Apache Storm provides the several components for working with Apache Kafka. The following components are used in this tutorial:

  • org.apache.storm.kafka.KafkaSpout: This component reads data from Kafka. This component relies on the following components:

    • org.apache.storm.kafka.SpoutConfig: Provides configuration for the spout component.

    • org.apache.storm.spout.SchemeAsMultiScheme and org.apache.storm.kafka.StringScheme: How the data from Kafka is transformed into a Storm tuple.

  • org.apache.storm.kafka.bolt.KafkaBolt: This component writes data to Kafka. This component relies on the following components:

    • org.apache.storm.kafka.bolt.selector.DefaultTopicSelector: Describes the topic that is written to.

    • org.apache.kafka.common.serialization.StringSerializer: Configures the bolt to serialize data as a string value.

    • org.apache.storm.kafka.bolt.mapper.FieldNameBasedTupleToKafkaMapper: Maps from the tuple data structure used inside the Storm topology to fields stored in Kafka.

These components are available in the org.apache.storm : storm-kafka package. Use the package version that matches the Storm version.
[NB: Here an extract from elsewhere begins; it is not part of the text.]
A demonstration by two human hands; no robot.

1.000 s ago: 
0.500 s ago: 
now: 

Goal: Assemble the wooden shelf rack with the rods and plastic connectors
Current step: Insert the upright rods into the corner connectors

For HDInsight 3.6, the Storm version is 1.1.0. You also need the org.apache.kafka : kafka_2.10 package, which contains additional Kafka components. Use the package version that matches the Kafka version. For HDInsight 3.6, the Kafka version is 0.10.0.0.
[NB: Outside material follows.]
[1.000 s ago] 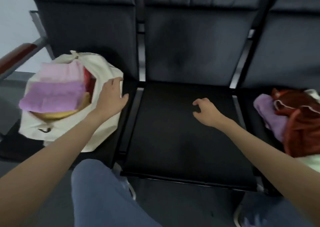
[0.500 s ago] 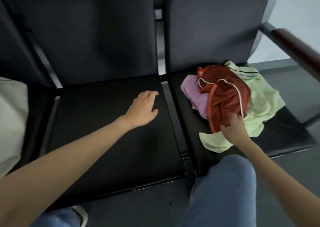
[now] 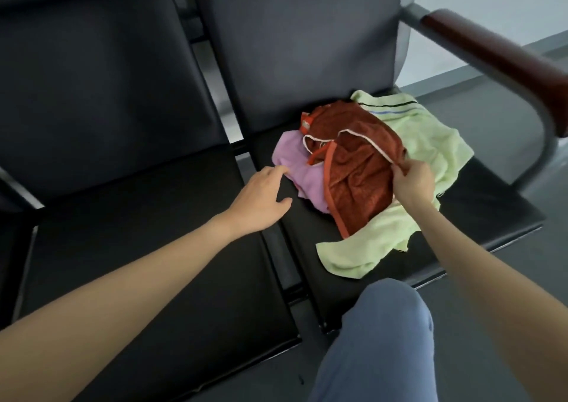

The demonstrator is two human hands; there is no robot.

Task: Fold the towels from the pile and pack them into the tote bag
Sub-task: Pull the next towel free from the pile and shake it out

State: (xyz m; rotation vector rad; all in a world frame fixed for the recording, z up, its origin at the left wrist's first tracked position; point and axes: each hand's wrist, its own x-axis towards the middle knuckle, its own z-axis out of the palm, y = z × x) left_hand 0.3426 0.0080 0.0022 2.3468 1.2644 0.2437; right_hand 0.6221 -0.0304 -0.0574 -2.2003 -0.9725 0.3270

The following XML is the dependency declaration in the pom.xml for an Apache Maven project:

<!-- Storm components for talking to Kafka -->
<dependency>
    <groupId>org.apache.storm</groupId>
    <artifactId>storm-kafka</artifactId>
    <version>1.1.0</version>
</dependency>
<!-- needs to be the same Kafka version as used on your cluster -->
<dependency>
    <groupId>org.apache.kafka</groupId>
    <artifactId>kafka_2.10</artifactId>
    <version>0.10.0.0</version>
    <!-- Exclude components that are loaded from the Storm cluster at runtime -->
    <exclusions>
        <exclusion>
            <groupId>org.apache.zookeeper</groupId>
            <artifactId>zookeeper</artifactId>
        </exclusion>
        <exclusion>
            <groupId>log4j</groupId>
            <artifactId>log4j</artifactId>
        </exclusion>
        <exclusion>
            <groupId>org.slf4j</groupId>
            <artifactId>slf4j-log4j12</artifactId>
        </exclusion>
    </exclusions>
</dependency>

Understanding the code

The code used in this document is available at https://github.com/Azure-Samples/hdinsight-storm-java-kafka.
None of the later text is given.